• _Task brief_:
State how many lines in the following entries hold the word "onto". The reply is that number only.

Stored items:
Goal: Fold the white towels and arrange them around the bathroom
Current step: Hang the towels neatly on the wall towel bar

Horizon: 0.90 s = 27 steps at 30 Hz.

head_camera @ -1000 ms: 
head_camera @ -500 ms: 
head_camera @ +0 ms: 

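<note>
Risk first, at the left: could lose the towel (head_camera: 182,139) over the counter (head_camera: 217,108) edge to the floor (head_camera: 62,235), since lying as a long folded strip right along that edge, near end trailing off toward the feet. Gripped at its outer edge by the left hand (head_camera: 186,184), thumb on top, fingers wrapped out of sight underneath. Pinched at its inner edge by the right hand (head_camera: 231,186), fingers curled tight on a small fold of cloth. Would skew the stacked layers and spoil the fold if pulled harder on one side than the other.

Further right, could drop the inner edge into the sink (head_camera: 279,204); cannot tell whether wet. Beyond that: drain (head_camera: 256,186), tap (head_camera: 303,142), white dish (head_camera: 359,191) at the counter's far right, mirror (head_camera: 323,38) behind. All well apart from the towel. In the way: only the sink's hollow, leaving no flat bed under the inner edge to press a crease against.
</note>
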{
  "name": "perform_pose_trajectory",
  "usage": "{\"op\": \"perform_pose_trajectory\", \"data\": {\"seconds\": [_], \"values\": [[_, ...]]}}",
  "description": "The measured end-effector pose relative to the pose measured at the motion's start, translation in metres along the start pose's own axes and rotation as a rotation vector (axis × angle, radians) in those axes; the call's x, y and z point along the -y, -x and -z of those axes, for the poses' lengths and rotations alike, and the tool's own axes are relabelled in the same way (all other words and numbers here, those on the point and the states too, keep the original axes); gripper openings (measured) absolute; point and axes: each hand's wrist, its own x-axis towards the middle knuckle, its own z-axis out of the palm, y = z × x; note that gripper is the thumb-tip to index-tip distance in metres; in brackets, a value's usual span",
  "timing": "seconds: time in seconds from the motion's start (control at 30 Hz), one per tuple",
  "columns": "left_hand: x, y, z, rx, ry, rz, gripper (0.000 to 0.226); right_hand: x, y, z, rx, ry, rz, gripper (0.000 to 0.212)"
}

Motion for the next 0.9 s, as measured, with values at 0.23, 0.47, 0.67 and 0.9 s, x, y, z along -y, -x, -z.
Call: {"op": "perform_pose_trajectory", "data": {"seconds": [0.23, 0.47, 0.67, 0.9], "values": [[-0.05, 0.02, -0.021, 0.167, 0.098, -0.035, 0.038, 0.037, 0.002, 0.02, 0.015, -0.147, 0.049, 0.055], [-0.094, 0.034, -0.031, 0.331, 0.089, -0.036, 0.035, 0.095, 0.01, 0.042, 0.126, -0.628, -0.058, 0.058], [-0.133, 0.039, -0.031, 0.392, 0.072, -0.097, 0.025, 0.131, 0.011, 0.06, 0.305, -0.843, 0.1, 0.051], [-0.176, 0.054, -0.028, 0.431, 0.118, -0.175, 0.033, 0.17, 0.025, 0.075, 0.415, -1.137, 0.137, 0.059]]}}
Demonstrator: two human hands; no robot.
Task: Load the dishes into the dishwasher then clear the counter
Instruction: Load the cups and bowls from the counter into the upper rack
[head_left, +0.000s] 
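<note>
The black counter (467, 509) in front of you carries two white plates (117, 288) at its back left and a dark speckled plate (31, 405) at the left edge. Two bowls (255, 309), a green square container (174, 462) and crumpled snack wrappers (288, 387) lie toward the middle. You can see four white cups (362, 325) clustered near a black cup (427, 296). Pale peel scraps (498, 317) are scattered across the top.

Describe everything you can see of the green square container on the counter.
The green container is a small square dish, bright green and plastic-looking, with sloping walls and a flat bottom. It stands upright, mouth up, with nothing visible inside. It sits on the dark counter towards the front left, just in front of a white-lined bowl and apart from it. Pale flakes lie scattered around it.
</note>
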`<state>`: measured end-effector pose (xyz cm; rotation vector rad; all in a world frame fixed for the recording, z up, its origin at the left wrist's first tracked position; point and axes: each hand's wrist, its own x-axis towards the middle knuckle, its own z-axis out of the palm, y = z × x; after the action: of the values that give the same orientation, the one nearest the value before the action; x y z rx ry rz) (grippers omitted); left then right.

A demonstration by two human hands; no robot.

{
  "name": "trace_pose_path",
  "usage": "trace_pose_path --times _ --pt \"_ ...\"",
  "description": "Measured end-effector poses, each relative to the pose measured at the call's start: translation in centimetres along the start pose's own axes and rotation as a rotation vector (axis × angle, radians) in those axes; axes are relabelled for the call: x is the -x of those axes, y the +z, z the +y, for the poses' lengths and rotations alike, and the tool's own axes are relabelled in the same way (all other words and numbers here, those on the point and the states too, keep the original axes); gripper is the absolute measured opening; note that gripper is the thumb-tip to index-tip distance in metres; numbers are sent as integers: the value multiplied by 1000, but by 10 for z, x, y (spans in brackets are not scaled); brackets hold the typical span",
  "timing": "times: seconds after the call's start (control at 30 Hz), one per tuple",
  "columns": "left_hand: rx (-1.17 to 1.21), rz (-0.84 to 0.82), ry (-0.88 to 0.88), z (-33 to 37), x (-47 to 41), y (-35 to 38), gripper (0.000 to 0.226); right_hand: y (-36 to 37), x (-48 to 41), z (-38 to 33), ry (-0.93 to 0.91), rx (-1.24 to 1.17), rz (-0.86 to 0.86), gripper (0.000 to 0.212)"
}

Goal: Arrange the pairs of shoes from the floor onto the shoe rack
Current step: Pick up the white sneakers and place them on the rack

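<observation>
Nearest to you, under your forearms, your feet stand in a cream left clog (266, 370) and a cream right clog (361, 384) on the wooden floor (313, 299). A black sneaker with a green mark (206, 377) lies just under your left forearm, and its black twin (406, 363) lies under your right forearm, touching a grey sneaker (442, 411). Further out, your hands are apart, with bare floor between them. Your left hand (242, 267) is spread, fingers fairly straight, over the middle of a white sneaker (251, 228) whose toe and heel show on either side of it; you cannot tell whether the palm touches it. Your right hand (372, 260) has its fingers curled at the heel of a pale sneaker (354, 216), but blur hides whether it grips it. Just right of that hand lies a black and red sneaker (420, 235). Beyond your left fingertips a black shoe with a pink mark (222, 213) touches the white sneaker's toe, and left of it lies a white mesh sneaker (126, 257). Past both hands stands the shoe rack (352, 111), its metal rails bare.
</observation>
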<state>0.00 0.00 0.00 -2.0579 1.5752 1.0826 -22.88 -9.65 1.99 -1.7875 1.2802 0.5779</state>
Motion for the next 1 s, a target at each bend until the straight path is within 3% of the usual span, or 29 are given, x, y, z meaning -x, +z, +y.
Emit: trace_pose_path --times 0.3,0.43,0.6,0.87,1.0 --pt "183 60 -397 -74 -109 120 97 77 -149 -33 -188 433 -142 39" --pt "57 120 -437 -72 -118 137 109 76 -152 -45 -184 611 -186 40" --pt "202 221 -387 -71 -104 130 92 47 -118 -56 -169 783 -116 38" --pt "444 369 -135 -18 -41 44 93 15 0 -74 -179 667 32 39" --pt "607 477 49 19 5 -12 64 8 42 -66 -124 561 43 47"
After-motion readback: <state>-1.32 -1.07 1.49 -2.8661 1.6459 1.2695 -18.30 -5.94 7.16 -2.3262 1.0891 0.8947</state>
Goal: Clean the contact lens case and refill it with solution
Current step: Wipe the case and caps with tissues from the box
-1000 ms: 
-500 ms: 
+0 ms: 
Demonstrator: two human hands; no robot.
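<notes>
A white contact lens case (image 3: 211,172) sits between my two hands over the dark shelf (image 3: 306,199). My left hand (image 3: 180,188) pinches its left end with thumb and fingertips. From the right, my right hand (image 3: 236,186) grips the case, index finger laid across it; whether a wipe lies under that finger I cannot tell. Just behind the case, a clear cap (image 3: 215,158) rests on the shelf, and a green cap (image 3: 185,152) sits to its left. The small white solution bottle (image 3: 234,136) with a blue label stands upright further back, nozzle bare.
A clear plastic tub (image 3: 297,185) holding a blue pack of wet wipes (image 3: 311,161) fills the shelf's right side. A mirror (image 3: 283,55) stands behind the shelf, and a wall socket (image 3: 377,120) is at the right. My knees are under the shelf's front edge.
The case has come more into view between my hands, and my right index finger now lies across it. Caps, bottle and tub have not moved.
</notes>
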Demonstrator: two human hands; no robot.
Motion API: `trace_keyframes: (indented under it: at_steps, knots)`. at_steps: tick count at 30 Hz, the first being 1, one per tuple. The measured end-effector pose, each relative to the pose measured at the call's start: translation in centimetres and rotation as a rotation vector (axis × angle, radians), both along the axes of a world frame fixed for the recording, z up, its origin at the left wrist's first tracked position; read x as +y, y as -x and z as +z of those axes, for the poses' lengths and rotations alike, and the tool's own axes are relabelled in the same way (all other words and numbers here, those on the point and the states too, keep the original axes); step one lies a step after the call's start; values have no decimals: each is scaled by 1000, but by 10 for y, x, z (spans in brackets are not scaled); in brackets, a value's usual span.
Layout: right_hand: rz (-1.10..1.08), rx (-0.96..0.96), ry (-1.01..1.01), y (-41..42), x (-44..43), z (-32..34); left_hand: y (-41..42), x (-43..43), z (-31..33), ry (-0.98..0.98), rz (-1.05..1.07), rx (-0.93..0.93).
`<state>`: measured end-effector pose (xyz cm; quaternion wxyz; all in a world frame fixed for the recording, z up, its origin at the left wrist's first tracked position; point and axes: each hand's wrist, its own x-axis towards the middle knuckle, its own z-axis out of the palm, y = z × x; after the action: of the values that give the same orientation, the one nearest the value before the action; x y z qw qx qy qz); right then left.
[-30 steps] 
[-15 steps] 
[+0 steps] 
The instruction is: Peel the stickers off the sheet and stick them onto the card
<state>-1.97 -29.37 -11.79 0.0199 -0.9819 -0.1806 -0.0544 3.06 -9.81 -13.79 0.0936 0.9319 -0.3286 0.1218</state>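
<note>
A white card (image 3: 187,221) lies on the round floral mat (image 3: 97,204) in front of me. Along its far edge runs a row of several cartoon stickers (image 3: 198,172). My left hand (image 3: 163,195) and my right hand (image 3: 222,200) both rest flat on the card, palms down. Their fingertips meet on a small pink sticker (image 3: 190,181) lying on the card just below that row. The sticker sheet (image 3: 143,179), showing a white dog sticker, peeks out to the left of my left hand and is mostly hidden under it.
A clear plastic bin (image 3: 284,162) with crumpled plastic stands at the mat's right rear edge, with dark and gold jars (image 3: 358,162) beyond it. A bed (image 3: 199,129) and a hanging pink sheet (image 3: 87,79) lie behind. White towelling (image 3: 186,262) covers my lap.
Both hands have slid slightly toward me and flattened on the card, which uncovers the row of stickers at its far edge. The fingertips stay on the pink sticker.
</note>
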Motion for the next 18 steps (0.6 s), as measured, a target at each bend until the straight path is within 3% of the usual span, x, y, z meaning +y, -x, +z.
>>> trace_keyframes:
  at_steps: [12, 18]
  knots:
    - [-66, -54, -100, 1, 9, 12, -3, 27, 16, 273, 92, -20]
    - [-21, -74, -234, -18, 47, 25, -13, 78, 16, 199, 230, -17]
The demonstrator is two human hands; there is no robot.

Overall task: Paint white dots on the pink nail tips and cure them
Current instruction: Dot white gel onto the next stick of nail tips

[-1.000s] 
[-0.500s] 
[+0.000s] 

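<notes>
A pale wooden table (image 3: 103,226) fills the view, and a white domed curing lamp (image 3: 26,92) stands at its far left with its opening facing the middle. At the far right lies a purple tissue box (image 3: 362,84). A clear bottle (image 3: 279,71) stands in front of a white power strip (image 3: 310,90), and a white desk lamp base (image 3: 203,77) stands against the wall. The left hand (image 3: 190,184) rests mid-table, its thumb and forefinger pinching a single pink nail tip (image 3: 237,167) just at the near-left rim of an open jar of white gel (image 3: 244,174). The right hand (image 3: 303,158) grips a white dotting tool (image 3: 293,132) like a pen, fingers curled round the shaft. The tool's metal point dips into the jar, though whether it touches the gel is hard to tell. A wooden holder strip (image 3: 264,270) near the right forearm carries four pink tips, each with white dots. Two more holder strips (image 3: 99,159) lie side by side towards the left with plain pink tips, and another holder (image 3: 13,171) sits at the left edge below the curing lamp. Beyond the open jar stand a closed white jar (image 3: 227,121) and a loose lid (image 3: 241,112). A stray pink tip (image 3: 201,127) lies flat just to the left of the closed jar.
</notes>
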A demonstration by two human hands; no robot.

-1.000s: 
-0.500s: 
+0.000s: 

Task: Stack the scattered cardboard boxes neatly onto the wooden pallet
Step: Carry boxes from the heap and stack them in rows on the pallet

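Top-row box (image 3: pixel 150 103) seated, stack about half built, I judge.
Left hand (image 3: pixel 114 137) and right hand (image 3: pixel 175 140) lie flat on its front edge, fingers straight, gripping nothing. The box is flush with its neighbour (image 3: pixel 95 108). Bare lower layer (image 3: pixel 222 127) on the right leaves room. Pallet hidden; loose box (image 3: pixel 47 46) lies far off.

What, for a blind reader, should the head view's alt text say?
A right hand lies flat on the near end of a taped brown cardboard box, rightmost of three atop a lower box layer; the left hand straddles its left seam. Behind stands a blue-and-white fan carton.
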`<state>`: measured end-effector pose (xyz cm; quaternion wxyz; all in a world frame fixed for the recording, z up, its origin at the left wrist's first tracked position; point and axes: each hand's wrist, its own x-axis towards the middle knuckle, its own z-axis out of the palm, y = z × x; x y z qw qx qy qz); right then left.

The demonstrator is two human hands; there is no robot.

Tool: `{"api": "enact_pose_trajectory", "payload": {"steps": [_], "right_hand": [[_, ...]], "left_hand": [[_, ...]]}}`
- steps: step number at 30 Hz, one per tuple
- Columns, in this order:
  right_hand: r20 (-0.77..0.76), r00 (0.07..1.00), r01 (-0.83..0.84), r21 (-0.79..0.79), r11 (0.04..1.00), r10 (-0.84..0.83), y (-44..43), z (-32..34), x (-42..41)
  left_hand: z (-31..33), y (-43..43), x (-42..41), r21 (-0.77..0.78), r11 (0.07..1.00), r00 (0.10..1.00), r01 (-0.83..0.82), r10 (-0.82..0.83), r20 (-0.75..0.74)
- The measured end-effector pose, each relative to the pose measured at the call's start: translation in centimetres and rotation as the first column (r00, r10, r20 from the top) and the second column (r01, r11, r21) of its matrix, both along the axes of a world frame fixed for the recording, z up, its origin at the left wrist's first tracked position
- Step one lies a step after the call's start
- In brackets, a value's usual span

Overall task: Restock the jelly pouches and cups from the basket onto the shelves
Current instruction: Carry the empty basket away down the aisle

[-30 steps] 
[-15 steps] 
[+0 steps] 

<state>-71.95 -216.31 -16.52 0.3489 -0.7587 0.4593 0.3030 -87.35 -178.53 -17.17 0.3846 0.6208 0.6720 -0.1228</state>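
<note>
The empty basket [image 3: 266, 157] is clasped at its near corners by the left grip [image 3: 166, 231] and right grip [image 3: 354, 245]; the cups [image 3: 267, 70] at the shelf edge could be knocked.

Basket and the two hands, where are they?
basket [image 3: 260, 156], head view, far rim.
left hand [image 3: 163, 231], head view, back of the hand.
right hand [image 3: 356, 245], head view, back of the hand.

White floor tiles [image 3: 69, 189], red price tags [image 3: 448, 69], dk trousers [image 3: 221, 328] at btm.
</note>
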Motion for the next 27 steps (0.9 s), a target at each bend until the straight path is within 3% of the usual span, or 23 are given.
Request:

• _Output for this task_:
5